* WHAT THE EXERCISE ASKS *
Select every line below containing the word "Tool".

Collected data entries
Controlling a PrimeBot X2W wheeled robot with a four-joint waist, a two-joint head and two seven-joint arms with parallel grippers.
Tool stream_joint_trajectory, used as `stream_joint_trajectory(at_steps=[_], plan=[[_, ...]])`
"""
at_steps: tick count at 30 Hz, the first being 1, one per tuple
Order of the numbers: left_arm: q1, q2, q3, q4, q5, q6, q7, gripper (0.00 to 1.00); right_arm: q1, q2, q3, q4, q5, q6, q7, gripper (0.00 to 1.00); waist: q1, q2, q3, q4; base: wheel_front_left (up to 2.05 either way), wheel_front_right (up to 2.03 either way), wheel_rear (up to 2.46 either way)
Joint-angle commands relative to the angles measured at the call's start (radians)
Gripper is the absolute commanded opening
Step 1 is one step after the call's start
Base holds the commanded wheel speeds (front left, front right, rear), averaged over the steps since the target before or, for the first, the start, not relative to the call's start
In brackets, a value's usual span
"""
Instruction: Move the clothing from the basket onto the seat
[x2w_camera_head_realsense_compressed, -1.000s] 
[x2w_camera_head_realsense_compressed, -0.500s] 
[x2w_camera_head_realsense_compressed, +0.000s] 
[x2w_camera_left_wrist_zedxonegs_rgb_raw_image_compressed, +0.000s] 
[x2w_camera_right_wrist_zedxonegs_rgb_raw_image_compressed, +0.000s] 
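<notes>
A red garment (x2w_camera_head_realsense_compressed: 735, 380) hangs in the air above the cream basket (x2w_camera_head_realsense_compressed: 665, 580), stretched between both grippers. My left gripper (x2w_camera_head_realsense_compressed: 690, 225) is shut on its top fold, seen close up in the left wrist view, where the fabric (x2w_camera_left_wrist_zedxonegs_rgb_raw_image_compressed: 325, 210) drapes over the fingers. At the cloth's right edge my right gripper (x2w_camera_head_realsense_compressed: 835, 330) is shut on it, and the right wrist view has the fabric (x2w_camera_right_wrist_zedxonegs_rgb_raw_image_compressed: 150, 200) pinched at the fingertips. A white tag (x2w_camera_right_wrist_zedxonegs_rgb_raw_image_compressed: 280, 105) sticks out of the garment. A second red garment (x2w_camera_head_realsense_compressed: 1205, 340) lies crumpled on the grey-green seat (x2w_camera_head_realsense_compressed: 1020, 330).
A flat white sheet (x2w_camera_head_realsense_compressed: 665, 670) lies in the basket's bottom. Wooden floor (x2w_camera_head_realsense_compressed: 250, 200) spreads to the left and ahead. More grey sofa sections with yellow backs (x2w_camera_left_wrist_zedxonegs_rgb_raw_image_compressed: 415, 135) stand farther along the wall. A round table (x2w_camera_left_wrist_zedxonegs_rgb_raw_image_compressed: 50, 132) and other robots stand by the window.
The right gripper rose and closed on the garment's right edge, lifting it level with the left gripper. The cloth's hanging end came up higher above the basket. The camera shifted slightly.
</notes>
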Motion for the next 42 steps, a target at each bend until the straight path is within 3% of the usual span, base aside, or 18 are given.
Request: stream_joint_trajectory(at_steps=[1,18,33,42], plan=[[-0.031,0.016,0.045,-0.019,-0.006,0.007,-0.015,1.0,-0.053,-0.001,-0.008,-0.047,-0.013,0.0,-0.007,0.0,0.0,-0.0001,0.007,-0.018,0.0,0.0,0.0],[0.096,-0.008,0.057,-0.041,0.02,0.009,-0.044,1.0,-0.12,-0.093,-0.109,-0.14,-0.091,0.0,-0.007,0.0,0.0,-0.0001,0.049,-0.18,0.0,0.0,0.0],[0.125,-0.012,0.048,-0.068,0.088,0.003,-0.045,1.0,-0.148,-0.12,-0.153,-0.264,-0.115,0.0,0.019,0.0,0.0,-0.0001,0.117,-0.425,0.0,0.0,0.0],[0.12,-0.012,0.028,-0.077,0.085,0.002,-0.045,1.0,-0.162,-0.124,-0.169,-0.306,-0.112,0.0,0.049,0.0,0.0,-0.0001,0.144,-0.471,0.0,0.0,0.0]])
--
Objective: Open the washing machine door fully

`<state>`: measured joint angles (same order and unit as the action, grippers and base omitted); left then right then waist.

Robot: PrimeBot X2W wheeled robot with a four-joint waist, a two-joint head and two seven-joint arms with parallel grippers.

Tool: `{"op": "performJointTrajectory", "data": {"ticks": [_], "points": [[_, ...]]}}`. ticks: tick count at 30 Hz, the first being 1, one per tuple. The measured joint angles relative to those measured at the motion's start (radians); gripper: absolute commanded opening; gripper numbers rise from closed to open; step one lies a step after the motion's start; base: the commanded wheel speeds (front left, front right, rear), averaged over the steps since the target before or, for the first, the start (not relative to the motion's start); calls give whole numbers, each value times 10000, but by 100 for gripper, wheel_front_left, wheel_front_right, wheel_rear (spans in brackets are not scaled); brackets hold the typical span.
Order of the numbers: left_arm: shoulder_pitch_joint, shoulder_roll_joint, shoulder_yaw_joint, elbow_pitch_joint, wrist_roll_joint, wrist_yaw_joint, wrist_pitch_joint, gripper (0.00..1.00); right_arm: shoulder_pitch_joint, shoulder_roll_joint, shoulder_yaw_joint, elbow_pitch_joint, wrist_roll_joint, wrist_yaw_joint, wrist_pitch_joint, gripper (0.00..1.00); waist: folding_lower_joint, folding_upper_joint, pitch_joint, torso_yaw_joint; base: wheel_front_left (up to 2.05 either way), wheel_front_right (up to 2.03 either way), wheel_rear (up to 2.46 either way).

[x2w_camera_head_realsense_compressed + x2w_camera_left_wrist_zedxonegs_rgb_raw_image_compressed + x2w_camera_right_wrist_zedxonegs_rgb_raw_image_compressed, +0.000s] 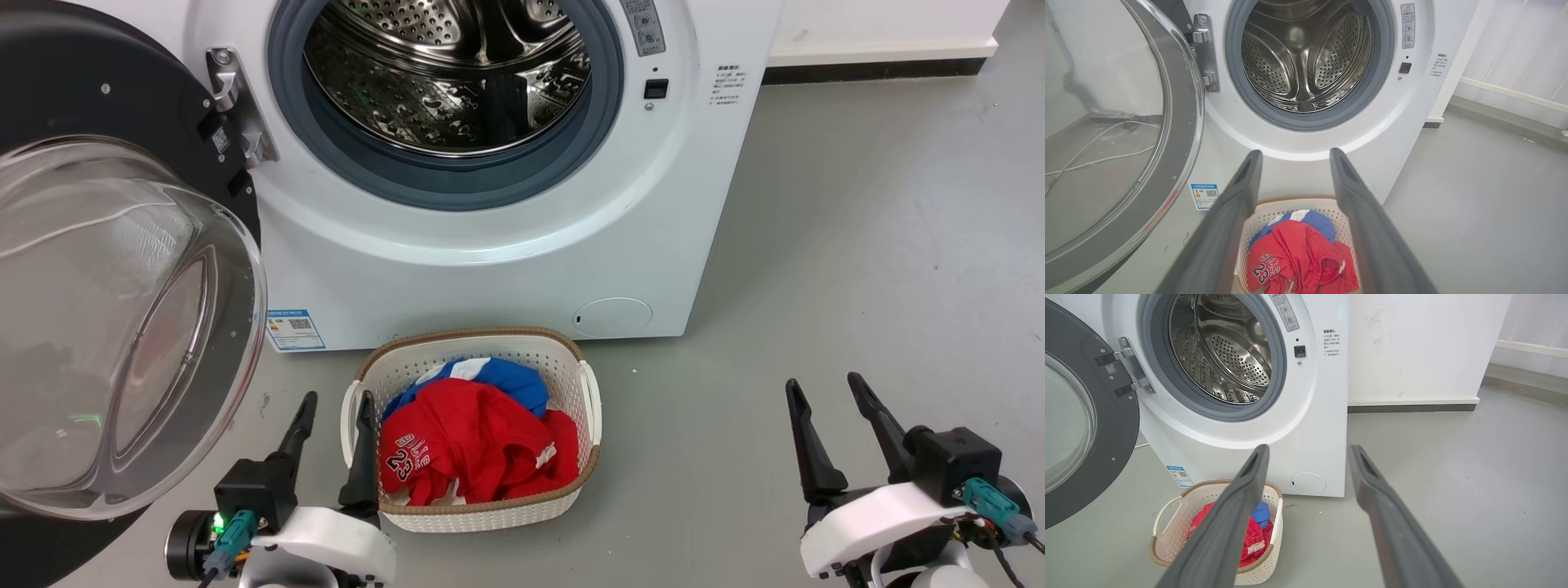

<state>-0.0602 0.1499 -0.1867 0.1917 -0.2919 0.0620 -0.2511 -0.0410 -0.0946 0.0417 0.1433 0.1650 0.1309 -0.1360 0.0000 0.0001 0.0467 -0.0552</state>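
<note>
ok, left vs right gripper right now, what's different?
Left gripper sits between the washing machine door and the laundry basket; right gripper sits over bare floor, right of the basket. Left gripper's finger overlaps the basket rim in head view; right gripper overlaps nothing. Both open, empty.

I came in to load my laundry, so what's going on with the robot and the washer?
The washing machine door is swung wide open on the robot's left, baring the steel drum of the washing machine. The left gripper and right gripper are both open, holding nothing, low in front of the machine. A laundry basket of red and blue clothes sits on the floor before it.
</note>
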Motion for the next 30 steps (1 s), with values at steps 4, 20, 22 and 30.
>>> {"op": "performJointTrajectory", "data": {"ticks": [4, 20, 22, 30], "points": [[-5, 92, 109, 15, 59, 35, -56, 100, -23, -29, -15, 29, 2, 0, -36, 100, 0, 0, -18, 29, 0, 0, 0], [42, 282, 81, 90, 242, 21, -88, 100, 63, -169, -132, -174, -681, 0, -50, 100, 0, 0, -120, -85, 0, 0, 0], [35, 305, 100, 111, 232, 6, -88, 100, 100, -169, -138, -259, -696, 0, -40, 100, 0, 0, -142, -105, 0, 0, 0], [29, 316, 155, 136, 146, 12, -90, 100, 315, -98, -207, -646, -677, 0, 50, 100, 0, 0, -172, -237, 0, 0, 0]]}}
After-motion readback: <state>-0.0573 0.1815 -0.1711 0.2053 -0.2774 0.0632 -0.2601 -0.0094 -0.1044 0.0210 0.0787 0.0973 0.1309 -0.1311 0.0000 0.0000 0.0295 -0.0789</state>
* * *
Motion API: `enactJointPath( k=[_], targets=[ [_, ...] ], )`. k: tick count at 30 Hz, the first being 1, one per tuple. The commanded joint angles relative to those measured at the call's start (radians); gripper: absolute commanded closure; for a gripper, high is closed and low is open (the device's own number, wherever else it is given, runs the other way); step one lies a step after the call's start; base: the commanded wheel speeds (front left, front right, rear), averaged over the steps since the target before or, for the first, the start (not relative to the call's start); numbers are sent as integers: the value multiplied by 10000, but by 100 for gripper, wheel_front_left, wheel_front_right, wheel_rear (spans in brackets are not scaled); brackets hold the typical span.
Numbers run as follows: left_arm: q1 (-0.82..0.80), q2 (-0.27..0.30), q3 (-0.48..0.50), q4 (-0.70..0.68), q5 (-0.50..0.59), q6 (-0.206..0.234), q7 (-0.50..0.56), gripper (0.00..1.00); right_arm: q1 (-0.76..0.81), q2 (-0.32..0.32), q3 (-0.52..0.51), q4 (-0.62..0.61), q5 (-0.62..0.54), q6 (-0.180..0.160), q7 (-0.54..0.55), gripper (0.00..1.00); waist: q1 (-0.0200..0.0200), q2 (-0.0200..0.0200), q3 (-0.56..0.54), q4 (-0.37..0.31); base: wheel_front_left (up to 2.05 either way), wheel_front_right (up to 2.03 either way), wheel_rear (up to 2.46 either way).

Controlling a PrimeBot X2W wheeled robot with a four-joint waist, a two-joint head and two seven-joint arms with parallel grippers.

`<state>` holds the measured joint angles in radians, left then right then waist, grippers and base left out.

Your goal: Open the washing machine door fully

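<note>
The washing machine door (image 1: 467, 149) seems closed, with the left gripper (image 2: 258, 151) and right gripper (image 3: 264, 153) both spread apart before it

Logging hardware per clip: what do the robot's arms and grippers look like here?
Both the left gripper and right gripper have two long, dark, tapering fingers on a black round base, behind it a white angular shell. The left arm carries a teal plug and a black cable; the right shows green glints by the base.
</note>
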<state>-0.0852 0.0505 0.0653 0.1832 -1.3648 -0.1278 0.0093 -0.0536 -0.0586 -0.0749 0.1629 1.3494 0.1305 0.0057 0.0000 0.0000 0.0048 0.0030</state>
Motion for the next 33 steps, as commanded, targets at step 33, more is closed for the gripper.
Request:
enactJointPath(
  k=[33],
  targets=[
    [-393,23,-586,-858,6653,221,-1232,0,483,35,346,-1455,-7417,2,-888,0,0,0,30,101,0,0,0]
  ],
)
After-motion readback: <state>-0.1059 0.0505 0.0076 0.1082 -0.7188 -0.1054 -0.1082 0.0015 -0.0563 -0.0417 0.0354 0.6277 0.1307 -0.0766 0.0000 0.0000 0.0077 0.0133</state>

* OUTPUT OF THE EXERCISE *
Tool stream_joint_trajectory, used as `stream_joint_trajectory(at_steps=[_], plan=[[_, ...]])`
Tool: `{"op": "performJointTrajectory", "data": {"ticks": [_], "points": [[_, ...]]}}`. ticks: tick count at 30 Hz, the first being 1, one per tuple. The measured joint angles relative to those measured at the motion's start (radians); gripper: absolute commanded opening; gripper numbers rise from closed to open; step one lies a step after the motion's start; base: the commanded wheel speeds (front left, front right, rear), averaged over the steps since the target before or, for the first, the start (not relative to the motion's start); calls give whole numbers, each value times 10000, but by 100 for gripper, wheel_front_left, wheel_front_right, wheel_rear (spans in brackets are not scaled); brackets hold the typical span.

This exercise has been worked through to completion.